Shen GoodmanIs Dr. Simi’s business model about providing an alternative to government services in addition to drug monopolies?
HaydenYes, González Torres isn’t only taking aim at the transnational drug industry. He’s equally dismissive, and perhaps more so, of Mexico’s massive public-health-care system. Medication shortages in public pharmacies started to be reported widely around 1997 and continue to cause concern. González Torres, who often identifies as Dr. Simi, has a massive, auratic media presence. He ran for president in 2006 as a write-in candidate. Though he didn’t win the election, he, like certain other politically minded entrepreneurs with whom we’re familiar, found ways to stay in the news. In the early 2000s, one of his main targets was the director of the country’s public-health-care program, which raises the questions: What are Dr. Simi’s drugs a substitute for? What is Dr. Simi’s enterprise a substitute for? He’s not just offering a substitute for the expensive, foreign-made patented drug. In the context of some big changes in Mexico’s public-health-care sector, Dr. Simi has also set up a model of low-cost, private-sector primary care. Many of his pharmacies have clinics attached, where doctors see patients for around twenty pesos, or one US dollar.

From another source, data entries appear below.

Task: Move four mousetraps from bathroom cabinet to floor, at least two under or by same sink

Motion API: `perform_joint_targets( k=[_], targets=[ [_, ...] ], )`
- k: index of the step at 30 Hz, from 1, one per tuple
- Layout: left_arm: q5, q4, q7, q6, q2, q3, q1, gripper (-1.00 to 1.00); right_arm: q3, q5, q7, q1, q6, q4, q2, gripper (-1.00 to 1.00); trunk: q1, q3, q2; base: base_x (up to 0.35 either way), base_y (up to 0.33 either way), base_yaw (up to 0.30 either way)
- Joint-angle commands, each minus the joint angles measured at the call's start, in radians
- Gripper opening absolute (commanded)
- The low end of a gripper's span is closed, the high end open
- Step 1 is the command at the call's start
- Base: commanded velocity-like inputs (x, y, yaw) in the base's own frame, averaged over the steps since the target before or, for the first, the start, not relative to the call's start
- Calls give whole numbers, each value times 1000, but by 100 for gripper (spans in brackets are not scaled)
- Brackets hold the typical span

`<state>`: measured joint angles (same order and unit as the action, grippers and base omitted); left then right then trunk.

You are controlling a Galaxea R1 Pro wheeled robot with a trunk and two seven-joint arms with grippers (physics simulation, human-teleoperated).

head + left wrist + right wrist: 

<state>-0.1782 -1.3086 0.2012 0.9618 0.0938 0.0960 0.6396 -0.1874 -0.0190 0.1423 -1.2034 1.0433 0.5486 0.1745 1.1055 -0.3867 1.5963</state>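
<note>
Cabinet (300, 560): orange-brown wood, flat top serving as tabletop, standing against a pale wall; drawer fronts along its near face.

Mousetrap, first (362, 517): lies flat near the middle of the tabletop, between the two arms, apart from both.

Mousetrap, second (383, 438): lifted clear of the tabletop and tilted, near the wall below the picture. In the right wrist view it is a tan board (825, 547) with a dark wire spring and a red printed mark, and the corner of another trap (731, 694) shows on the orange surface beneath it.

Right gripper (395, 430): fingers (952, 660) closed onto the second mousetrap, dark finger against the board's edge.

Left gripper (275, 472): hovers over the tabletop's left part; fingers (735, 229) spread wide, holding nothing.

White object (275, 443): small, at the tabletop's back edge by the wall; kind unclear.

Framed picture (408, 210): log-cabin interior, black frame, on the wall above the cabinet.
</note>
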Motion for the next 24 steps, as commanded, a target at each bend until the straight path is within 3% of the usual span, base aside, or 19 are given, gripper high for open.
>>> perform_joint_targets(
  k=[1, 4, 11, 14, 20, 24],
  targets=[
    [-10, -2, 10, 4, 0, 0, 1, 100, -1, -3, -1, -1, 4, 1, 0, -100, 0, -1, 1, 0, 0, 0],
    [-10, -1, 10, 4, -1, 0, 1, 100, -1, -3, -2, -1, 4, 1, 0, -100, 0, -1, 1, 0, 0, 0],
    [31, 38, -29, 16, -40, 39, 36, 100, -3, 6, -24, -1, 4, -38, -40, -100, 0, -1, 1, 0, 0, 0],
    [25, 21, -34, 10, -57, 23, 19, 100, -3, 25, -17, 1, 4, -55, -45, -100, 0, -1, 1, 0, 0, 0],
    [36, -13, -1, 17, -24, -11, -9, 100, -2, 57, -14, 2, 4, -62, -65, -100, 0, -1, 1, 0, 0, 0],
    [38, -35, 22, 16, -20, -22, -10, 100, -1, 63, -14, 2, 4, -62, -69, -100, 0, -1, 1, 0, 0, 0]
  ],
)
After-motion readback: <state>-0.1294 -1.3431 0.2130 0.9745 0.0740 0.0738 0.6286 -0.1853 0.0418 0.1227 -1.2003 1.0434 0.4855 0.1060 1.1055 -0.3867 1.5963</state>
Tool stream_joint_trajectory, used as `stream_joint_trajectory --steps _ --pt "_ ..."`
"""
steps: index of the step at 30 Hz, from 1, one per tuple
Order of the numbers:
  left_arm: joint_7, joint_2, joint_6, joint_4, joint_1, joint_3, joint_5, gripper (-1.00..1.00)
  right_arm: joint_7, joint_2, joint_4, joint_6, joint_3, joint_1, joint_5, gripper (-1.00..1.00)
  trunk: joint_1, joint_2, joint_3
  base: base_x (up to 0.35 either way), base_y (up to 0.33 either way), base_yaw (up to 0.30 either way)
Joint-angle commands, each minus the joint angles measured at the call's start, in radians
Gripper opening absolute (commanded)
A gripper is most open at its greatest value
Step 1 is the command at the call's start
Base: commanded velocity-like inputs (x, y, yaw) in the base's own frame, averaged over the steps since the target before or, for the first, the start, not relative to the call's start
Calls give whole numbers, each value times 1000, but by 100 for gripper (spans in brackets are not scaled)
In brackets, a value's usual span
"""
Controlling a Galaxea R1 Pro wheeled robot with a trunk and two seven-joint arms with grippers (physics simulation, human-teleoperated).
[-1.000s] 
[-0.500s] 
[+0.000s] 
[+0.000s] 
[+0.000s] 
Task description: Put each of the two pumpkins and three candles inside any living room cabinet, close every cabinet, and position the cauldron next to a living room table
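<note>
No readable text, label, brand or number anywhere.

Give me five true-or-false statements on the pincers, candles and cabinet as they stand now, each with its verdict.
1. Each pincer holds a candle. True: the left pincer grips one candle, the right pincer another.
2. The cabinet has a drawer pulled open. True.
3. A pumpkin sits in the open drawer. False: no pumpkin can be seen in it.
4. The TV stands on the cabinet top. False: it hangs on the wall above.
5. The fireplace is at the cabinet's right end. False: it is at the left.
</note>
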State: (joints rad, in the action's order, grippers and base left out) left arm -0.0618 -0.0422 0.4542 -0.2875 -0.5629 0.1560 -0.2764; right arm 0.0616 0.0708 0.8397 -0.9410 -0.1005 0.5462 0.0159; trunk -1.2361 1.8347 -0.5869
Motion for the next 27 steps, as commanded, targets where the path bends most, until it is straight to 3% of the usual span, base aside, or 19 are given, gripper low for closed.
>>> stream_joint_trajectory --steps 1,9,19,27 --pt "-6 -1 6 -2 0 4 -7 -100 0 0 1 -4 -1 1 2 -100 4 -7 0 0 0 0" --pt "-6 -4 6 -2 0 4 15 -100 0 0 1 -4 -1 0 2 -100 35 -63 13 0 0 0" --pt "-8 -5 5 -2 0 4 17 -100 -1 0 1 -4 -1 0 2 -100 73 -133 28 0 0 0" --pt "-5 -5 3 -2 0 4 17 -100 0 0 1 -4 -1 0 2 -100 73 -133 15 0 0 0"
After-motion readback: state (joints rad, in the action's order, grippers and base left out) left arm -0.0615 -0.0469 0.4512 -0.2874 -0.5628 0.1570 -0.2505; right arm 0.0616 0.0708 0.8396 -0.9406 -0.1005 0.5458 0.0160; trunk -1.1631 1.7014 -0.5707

For many who go to these pharmacies, the entire encounter is a substitute not just for expensive private clinics and foreign-made patented drugs but also for nonexistent public services. Dr. Simi has helped create a whole other domain of substitution, which goes far beyond the simple substitution of one drug for another to the marketization of public health.

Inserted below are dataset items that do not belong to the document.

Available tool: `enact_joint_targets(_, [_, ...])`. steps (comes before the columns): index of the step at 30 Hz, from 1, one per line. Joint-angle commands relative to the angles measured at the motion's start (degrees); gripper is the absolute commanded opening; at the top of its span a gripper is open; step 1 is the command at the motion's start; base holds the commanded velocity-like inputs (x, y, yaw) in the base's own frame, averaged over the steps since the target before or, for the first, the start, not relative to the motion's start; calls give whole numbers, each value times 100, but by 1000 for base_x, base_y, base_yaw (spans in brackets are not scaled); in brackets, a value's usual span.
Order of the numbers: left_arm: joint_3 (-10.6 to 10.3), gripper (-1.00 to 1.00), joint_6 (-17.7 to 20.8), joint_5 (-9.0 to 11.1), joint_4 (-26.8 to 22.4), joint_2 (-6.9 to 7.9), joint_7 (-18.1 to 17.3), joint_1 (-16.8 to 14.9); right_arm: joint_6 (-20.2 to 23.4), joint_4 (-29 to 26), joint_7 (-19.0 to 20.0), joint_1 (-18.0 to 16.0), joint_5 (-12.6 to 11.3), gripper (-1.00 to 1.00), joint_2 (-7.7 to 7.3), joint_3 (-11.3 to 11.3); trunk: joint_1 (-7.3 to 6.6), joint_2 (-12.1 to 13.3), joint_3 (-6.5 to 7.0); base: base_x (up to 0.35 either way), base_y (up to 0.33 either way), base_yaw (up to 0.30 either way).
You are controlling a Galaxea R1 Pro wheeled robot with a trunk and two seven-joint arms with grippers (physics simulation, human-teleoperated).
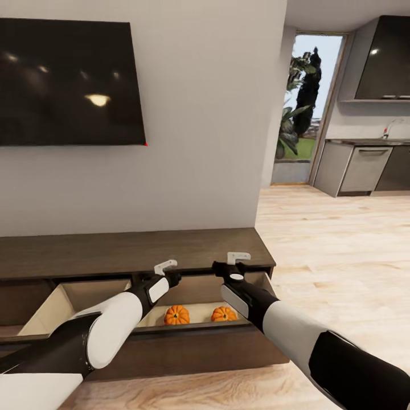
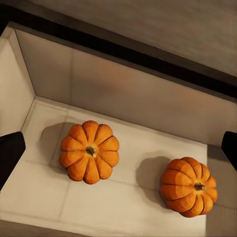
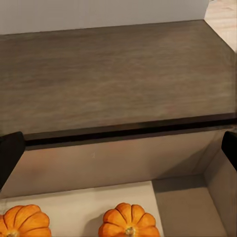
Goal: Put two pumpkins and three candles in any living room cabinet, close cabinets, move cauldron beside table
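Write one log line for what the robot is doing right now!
pumpkins: both in open cabinet drawer | left gripper: open, empty | right gripper: open, empty | drawer not yet closed

pumpkins: bright orange, darker orange grooves between the ribs, small brown-tan stems
cabinet: dark brown wood with a fine lengthwise grain; black gap under the top board
drawer: pale beige inside, faint grey shadows beside each pumpkin
left hand: black fingers, off-white bracket above
right hand: black fingers, off-white bracket above
arms: glossy white shells with black joints
wall: plain light grey
television: black, yellowish light reflections
floor: pale blond wood planks
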Motion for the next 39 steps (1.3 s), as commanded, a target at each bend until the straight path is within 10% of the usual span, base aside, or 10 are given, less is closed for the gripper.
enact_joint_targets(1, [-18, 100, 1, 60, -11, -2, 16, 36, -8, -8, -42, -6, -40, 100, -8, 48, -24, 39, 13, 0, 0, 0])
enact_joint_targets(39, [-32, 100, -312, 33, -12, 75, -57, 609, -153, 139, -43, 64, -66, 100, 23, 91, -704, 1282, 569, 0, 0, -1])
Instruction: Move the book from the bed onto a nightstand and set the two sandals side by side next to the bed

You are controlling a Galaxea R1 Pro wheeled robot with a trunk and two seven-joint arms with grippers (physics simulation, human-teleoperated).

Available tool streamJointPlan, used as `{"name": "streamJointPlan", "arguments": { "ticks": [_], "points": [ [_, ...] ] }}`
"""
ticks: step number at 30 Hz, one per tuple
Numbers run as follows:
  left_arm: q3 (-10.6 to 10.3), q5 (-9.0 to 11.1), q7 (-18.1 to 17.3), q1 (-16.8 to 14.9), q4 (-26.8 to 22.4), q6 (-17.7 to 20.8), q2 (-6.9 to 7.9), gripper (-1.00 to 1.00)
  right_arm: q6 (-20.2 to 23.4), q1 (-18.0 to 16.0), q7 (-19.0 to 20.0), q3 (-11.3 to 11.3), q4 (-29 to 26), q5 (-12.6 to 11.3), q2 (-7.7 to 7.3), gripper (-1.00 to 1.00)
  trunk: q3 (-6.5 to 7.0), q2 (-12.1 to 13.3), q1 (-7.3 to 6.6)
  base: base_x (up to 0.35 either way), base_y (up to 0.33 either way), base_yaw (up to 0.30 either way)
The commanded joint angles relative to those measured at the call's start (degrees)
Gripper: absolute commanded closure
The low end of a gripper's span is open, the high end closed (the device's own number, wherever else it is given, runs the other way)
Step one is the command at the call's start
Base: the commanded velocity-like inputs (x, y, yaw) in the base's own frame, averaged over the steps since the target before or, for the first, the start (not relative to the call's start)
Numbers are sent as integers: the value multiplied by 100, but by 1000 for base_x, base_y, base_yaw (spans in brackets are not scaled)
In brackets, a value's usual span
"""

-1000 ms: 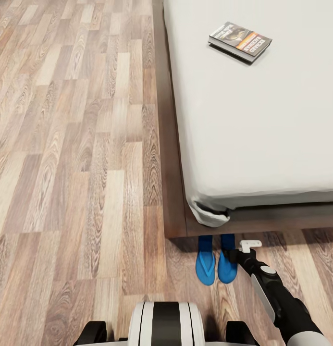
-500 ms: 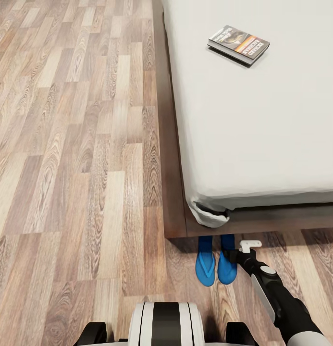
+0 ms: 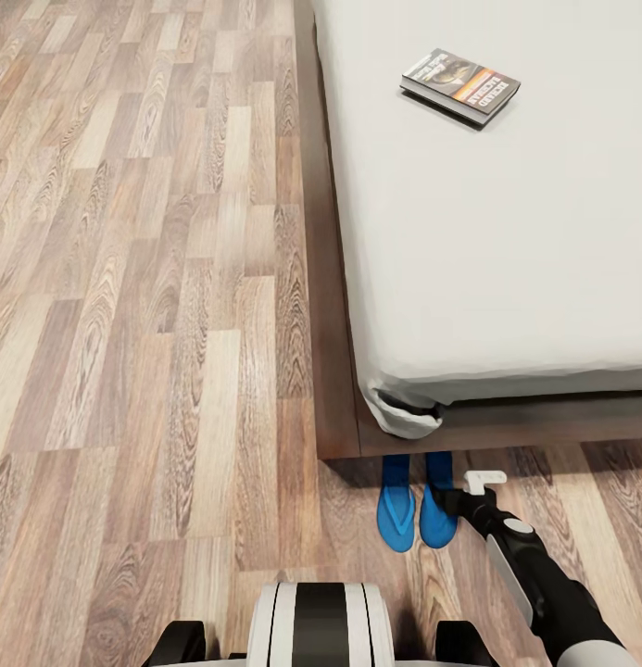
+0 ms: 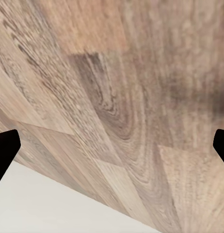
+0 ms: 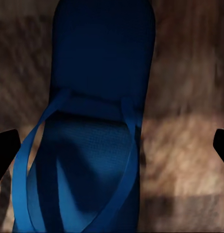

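Lying side by side, the two sandals (image 3: 415,508) point under the near end of the bed (image 3: 506,421).
The right tool (image 3: 447,495) hangs over the right sandal (image 5: 88,131), fingers spread wide, gripping nothing. The book (image 3: 460,85) rests far off on the mattress (image 3: 487,241). The left tool (image 4: 112,150), also wide open, faces the floor (image 3: 154,306).

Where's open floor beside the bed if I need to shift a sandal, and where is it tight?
Broad bare planks run along the side of the bed, all free. At the bed's corner it is crowded: the two sandals lie side by side, toes in the shadow of the frame, with the right gripper against the outer one and the robot's base just behind.
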Motion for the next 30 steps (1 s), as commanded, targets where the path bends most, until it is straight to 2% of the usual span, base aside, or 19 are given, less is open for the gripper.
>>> {"name": "streamJointPlan", "arguments": {
  "ticks": [1,9,22,28,30],
  "points": [
    [-48,52,15,0,-1,-12,1,-100,30,0,9,-2,22,-60,-9,-100,-3,-1,-1,0,0,0],
    [-45,51,11,0,-1,-8,1,-100,29,0,10,-6,199,-56,-29,-100,152,8,-19,0,0,0],
    [-36,52,9,0,-1,-6,19,-100,29,3,13,3,368,-53,-54,-100,152,8,-19,0,0,0],
    [-33,52,9,0,3,-6,25,-100,29,8,14,-2,436,-53,-64,-100,285,16,-34,0,0,0],
    [-32,52,7,0,4,-5,27,-100,29,10,15,-3,453,-53,-68,-100,285,16,-34,0,0,0]
  ]
}}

Shen GoodmanAs you study these pharmaceutical practices and IP debates, do you feel the terminology that we generally use around the copy and the original leaves something to be desired?

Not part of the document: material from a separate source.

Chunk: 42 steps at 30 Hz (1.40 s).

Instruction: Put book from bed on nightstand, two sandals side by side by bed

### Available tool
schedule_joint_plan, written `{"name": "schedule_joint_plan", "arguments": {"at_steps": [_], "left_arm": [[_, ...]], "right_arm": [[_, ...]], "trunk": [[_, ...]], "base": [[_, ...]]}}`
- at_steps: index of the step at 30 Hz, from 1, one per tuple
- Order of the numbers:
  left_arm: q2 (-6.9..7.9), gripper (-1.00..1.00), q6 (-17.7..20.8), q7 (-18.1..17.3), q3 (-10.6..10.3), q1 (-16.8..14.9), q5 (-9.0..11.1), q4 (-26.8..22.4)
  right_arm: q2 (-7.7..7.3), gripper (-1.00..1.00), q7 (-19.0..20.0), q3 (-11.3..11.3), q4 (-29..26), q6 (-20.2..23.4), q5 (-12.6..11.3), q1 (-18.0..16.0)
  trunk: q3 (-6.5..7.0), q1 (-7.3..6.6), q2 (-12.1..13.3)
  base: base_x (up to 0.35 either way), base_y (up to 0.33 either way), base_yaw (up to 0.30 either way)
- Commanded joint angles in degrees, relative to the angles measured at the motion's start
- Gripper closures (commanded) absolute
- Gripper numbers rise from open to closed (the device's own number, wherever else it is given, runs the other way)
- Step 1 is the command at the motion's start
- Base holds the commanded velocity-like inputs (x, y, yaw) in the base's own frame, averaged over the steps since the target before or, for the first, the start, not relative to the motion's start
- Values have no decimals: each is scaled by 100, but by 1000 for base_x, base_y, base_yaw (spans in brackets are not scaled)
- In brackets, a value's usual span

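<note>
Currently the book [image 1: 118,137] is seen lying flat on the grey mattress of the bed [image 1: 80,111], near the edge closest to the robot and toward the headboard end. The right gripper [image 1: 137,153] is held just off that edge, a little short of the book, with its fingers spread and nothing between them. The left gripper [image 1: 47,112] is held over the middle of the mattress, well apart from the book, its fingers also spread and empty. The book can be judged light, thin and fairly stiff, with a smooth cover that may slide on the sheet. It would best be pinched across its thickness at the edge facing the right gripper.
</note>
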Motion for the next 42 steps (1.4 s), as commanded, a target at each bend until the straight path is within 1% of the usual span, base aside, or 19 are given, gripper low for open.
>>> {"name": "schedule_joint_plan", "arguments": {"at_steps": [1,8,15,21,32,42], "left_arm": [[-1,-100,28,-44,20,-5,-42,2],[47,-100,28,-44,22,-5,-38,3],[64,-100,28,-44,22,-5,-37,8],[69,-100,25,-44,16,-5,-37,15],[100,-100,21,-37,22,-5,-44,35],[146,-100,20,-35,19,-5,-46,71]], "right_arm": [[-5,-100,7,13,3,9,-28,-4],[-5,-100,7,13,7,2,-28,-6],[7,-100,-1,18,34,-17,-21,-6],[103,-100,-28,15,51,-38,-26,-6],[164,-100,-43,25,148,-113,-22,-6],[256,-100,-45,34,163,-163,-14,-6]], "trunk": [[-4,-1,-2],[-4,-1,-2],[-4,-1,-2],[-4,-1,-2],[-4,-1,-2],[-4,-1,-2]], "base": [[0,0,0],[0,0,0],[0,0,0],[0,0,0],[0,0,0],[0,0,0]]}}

HaydenI do think that an anthropology of pharmaceuticals can give us traction on ways of thinking about sameness, similitude, and difference, especially as these terms animate the language of original/copy but seep outside it, too. My approach is to try not to think about these terms in the abstract, but to think with them as they are grounded in particular domains and practices. I would hazard that the questions that emerge when we talk about reproducing sculptures, as opposed to copying medicines, are not exactly the same in analytic, political, ethical, or practical terms. But if we think closely through and with things that are happening in particular areas of pharmaceutical circulation today, something shifts usefully. The ways generic medicines are produced and multiply in several Latin American contexts suggest that the relations at stake are less about original versus copy and more about relations and commodities that are the same and not the same—whether at the level of drugs themselves or of entire health-care infrastructures, as in Mexico. Meanwhile, regulatory debates in Europe, India, and the US over how to properly copy biological drugs (a specific, complex class of pharmaceuticals) are churning up new universes of terms like biobetters and supergenerics, which are promoted as neither originals nor copies, but as “innovative copies.” Interchangeability, equivalence, sameness, and similarity are, in still other contexts, used less as general terms than as proper nouns, as with Dr. Simi’s powerful de facto hold on the notion of drug similarity. I think we have plenty of room here to work on retheorizing practices and representations of copying. Perhaps we’ll succeed in making commonplace notions of original and copy disappear for a moment, in order to consider what emerges in their name.